La préparation au retour de Jésus fut l’un des thèmes majeurs des prédications des premiers chrétiens. Il en résultait que, pour ne pas se laisser surprendre par le retour du maître, les fidèles vivaient dans une grande pureté, fuyant le péché ; ils étaient détachés de leurs biens et les vendaient même pour participer aux besoins des plus faibles ; ils étaient engagés à annoncer la Bonne Nouvelle pour amener les hommes à faire du Ressuscité leur seigneur.

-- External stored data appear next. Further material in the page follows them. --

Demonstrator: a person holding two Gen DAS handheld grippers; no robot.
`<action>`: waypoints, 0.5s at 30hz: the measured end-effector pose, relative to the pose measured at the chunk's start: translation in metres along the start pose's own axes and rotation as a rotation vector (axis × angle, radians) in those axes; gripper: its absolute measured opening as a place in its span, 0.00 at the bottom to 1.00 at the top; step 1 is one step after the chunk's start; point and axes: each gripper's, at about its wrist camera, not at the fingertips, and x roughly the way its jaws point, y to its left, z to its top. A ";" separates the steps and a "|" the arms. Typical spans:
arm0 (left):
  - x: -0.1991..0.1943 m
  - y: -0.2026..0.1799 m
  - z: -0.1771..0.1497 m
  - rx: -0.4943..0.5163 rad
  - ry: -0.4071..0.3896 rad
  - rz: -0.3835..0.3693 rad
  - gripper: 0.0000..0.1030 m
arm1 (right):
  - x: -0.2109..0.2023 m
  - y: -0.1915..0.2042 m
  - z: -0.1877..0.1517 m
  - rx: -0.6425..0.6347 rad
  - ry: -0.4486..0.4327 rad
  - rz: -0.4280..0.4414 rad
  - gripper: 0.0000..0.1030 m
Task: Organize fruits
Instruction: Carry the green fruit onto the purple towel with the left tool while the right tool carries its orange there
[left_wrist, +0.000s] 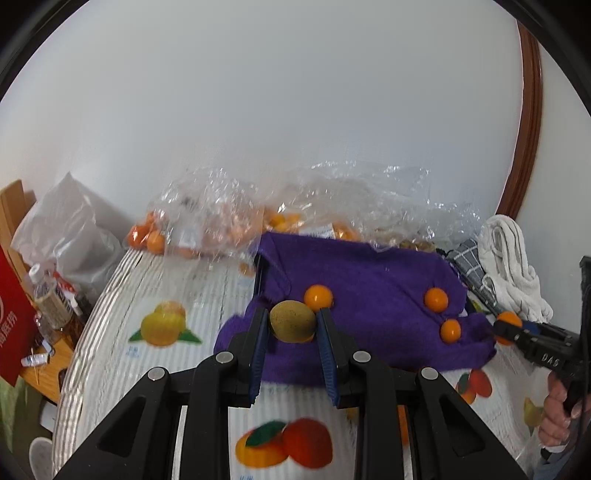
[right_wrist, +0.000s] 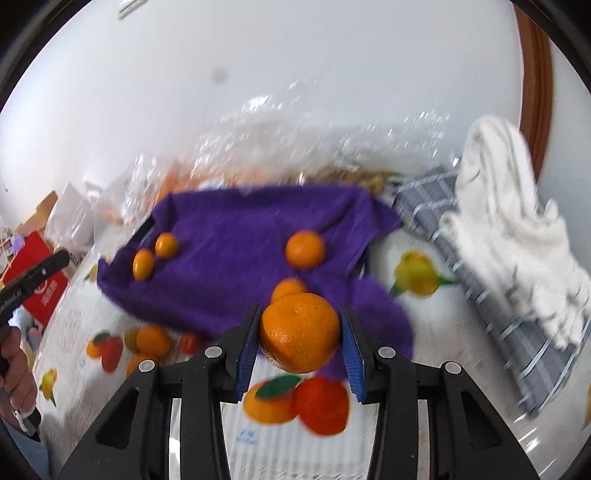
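Orange tangerine (right_wrist: 300, 332) clamped in your right hand-held gripper (right_wrist: 300, 334), kiwi (left_wrist: 293, 321) in the left hand-held gripper (left_wrist: 293, 325); both soft, squeeze mid-belly gently.

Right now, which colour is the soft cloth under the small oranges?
Purple cloth, clearest in the left wrist view.
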 end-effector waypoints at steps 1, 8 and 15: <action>0.002 -0.003 0.006 -0.003 -0.002 -0.003 0.25 | -0.002 -0.003 0.006 0.003 -0.009 0.000 0.40; 0.028 -0.021 0.038 -0.028 -0.009 -0.047 0.25 | 0.009 -0.013 0.051 0.027 -0.081 -0.004 0.40; 0.084 -0.032 0.017 -0.052 0.074 -0.080 0.25 | 0.056 -0.022 0.042 0.072 -0.041 0.006 0.40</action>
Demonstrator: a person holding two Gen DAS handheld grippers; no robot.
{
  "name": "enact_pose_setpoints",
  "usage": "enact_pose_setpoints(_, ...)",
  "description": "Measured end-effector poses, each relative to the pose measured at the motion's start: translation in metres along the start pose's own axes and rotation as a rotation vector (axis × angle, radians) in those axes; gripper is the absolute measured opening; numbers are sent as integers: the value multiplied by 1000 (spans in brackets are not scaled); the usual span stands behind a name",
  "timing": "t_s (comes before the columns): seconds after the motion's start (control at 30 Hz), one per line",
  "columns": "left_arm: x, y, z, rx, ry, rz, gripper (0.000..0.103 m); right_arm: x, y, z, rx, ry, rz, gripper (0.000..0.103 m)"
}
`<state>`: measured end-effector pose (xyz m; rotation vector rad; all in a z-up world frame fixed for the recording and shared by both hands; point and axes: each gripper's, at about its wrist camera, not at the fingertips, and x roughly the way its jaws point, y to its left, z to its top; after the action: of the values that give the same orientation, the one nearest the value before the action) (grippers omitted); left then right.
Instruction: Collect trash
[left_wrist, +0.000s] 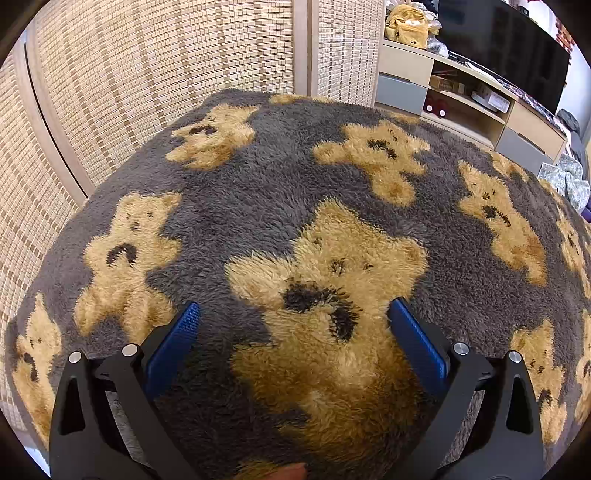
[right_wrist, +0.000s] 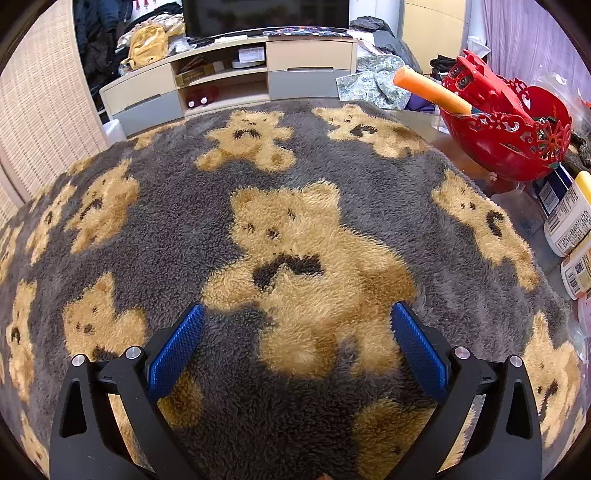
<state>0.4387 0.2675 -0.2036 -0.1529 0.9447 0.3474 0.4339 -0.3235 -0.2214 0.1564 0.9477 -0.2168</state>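
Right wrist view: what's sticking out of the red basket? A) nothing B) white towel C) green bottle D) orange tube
D: an orange tube pokes up and to the left out of the red cut-out basket, which sits just past the right edge of the bear-pattern rug.

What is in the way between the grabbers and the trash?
No trash shows in either view, so nothing can be said to block it. Both the left gripper and the right gripper are open over the bare teddy-bear rug, with only rug ahead.
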Motion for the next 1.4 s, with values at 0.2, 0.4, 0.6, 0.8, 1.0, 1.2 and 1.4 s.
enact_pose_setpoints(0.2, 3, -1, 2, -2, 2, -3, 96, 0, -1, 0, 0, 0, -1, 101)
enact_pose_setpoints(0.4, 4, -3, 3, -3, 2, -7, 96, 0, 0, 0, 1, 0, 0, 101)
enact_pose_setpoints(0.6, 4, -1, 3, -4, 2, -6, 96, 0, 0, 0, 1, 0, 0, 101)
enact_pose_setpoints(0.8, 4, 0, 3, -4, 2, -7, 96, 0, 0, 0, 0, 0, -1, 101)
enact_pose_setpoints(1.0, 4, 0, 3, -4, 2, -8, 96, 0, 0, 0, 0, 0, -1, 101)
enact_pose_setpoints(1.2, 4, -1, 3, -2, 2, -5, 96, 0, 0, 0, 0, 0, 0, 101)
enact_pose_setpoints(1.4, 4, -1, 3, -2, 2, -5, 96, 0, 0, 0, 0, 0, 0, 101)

Ceci eut certes les avantages ci-dessus cités, mais Satan ne rata pas l’occasion de séduire plusieurs, qui au lieu de participer à l’effort commun devinrent une charge pour les communautés. Il s’agit de nombreux paresseux qui, prétextant que Jésus revient bientôt, avaient abandonné leurs champs et emplois pour attendre leur subsistance des dons et aumônes des autres. C’est pourquoi Paul leur écrit que si quelqu’un ne veut pas travailler, qu’il ne mange pas non plus.

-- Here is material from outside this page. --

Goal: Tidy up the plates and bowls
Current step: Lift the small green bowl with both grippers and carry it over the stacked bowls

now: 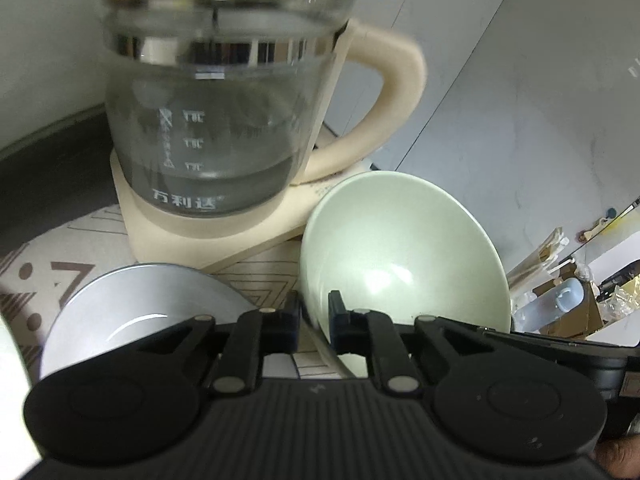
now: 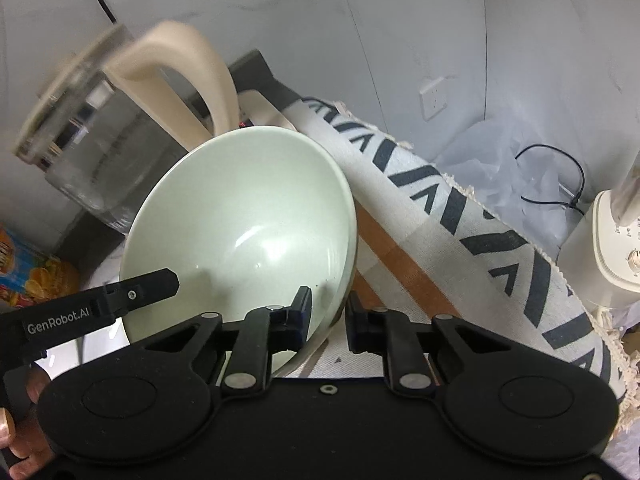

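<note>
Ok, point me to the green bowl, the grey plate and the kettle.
green bowl (image 2: 248, 216): right wrist view, on its inner wall.
grey plate (image 1: 160, 304): left wrist view, on its bare upper face.
kettle (image 1: 224, 120): left wrist view, on its glass body.

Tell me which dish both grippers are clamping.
The pale green bowl: left gripper and right gripper pinch its rim. The white plate lies untouched beside it.

Two bowls: one green bowl (image 1: 404, 248) and one white bowl (image 1: 132, 304). One kettle (image 1: 216, 120) on one base (image 1: 208, 236). Two grippers (one per hand). One patterned cloth (image 2: 480, 220), one carton (image 2: 28, 276), one appliance (image 2: 600, 252), one socket (image 2: 436, 98).
</note>
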Tool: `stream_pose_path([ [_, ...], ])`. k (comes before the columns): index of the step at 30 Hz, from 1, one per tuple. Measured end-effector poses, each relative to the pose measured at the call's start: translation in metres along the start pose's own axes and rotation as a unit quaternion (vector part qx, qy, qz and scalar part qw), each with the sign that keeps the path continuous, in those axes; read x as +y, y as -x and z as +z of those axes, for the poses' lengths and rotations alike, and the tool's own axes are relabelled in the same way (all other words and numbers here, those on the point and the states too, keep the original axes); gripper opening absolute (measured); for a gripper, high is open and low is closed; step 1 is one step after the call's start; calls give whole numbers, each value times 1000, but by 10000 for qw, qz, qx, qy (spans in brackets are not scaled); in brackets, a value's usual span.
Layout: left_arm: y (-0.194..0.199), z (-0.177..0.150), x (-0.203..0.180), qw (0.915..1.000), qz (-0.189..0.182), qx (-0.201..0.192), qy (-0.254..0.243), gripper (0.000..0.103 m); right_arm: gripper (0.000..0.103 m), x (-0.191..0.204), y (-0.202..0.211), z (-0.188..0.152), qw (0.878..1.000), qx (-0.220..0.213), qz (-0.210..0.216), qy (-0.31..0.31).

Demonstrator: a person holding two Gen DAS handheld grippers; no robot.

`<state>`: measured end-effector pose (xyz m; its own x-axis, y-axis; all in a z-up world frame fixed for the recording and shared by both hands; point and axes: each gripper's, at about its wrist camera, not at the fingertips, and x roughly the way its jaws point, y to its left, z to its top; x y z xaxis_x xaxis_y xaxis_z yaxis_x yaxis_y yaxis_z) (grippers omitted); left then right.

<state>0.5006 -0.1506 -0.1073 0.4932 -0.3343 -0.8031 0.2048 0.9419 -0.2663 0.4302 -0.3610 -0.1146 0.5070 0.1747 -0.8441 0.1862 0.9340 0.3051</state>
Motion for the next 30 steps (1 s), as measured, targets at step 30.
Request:
stream_pose_path([
  [30,128,-54,-21,9920,139,-1120,568,10,18,30,105,-40,9932,-835,385,715],
])
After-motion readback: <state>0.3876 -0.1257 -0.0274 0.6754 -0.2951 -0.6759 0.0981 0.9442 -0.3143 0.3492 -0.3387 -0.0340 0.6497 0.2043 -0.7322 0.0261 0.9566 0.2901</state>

Cet avertissement de l’apôtre Paul est encore d’actualité de nos jours. Dans les communautés chrétiennes, plusieurs vivent dans l’indigence complète. On doit régulièrement être en train de faire des quêtes pour les assister alors qu’ils ont un potentiel qui peut bien être utilisé.
De même, plusieurs ont prétendu être appelé au ministère et abusent des fidèles financièrement. Ils s’accrochent aux dimes des fidèles et font un commerce sordide dans l’Église. Ils vendent tout service qu’ils rendent, prient à condition qu’on leur fasse les offrandes, font des prophéties pour le gain, vendent comme des fétiches de l’huile, de l’eau ou d’autres objets dits bénis. Cette attitude vis-à-vis de l’argent, sans parler de leur conduite et de leurs enseignements tordus, est une preuve évidente qu’ils n’ont jamais été appelés. Ce sont des paresseux qui ont trouvé dans le ministère une source d’enrichissement.
Le travail n’est pas une punition mais une bénédiction. Le travail est l’occasion que Dieu vous donne de faire valoir vos capacités afin de répondre à vos besoins et aux besoins des autres. Il est plus honorable pour vous de prendre en charge les autres que de vivre à leur charge. Refusez de dépendre de l’aumône alors que Dieu vous a donné des membres et un savoir-faire qui peuvent pourvoir à vos besoins et à ceux des autres. Dans l’attente du retour du maitre, dites non à la paresse, TRAVAILLEZ.